» Task directions
Leaving out the images, reproduce every line of the data that follows exactly.

» Provided data
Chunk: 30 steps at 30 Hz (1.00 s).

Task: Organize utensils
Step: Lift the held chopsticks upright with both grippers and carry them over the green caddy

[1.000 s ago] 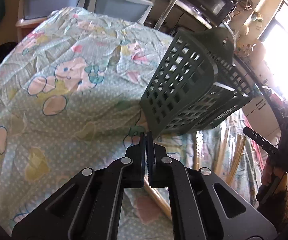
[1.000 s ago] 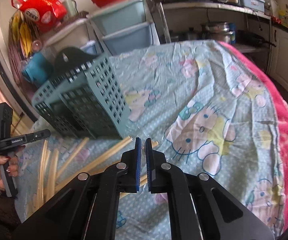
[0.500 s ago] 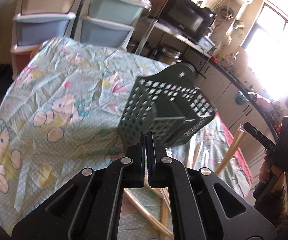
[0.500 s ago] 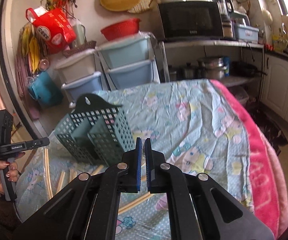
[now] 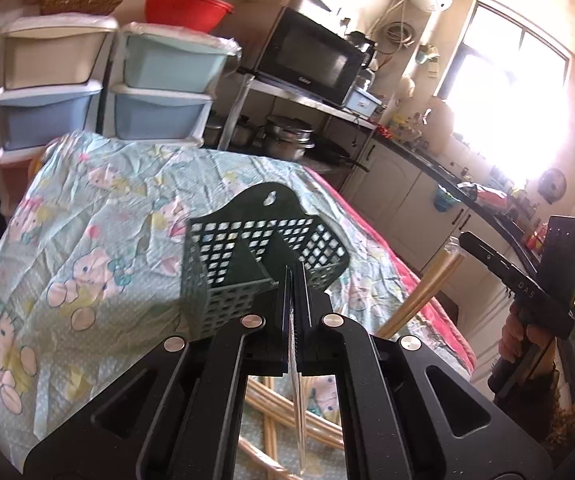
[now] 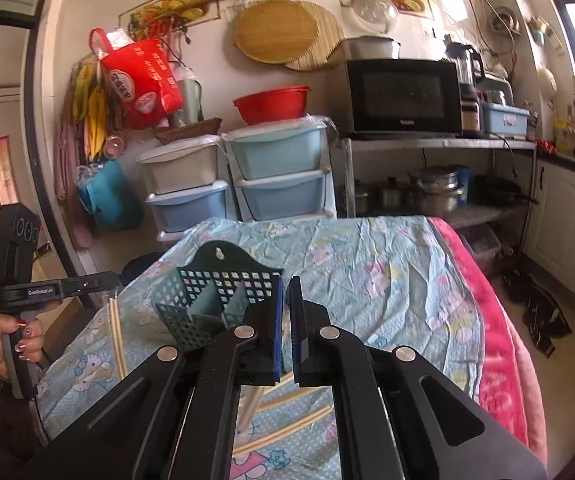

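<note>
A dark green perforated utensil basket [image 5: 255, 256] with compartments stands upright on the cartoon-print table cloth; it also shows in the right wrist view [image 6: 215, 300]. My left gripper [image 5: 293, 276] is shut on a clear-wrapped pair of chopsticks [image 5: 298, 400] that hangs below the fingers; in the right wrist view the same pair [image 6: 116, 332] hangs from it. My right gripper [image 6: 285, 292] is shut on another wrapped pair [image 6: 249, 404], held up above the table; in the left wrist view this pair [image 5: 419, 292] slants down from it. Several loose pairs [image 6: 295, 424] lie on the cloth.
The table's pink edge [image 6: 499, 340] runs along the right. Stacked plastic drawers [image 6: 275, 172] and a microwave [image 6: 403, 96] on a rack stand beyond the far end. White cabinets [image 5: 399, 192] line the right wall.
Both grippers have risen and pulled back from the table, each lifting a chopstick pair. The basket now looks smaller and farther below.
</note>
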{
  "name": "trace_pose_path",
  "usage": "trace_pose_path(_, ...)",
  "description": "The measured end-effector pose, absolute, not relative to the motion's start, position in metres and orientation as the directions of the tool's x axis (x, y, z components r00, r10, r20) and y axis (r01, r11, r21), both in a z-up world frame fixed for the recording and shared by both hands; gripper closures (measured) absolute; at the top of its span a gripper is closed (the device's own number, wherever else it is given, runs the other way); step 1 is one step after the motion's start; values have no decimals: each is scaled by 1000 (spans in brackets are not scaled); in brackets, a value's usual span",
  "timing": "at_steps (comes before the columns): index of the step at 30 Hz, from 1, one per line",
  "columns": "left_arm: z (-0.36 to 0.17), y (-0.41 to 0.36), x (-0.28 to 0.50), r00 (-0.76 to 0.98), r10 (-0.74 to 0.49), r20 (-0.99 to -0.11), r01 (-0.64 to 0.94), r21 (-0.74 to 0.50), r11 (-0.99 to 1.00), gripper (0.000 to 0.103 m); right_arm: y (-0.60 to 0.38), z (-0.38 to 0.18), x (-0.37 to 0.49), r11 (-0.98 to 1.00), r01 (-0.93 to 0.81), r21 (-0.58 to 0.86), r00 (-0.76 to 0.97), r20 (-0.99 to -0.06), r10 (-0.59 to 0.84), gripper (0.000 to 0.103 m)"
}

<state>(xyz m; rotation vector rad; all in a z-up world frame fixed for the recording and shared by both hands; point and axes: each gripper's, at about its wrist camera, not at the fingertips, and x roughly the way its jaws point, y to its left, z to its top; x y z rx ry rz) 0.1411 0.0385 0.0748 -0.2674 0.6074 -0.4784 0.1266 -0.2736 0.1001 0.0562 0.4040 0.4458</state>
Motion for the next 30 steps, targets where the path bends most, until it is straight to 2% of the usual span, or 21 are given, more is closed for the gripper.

» The completed task
Chunk: 30 steps at 30 Hz (1.00 s).

Task: Organize utensils
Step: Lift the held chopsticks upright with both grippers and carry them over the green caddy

[1.000 s ago] 
[1.000 s ago] 
[0.500 s ago] 
[0.500 s ago] 
[now] 
[now] 

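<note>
A dark green perforated utensil basket [image 5: 255, 256] with compartments stands upright on the cartoon-print table cloth; it also shows in the right wrist view [image 6: 215, 300]. My left gripper [image 5: 293, 276] is shut on a clear-wrapped pair of chopsticks [image 5: 298, 400] that hangs below the fingers; in the right wrist view the same pair [image 6: 116, 332] hangs from it. My right gripper [image 6: 285, 292] is shut on another wrapped pair [image 6: 249, 404], held up above the table; in the left wrist view this pair [image 5: 419, 292] slants down from it. Several loose pairs [image 6: 295, 424] lie on the cloth.
The table's pink edge [image 6: 499, 340] runs along the right. Stacked plastic drawers [image 6: 275, 172] and a microwave [image 6: 403, 96] on a rack stand beyond the far end. White cabinets [image 5: 399, 192] line the right wall.
Both grippers have risen and pulled back from the table, each lifting a chopstick pair. The basket now looks smaller and farther below.
</note>
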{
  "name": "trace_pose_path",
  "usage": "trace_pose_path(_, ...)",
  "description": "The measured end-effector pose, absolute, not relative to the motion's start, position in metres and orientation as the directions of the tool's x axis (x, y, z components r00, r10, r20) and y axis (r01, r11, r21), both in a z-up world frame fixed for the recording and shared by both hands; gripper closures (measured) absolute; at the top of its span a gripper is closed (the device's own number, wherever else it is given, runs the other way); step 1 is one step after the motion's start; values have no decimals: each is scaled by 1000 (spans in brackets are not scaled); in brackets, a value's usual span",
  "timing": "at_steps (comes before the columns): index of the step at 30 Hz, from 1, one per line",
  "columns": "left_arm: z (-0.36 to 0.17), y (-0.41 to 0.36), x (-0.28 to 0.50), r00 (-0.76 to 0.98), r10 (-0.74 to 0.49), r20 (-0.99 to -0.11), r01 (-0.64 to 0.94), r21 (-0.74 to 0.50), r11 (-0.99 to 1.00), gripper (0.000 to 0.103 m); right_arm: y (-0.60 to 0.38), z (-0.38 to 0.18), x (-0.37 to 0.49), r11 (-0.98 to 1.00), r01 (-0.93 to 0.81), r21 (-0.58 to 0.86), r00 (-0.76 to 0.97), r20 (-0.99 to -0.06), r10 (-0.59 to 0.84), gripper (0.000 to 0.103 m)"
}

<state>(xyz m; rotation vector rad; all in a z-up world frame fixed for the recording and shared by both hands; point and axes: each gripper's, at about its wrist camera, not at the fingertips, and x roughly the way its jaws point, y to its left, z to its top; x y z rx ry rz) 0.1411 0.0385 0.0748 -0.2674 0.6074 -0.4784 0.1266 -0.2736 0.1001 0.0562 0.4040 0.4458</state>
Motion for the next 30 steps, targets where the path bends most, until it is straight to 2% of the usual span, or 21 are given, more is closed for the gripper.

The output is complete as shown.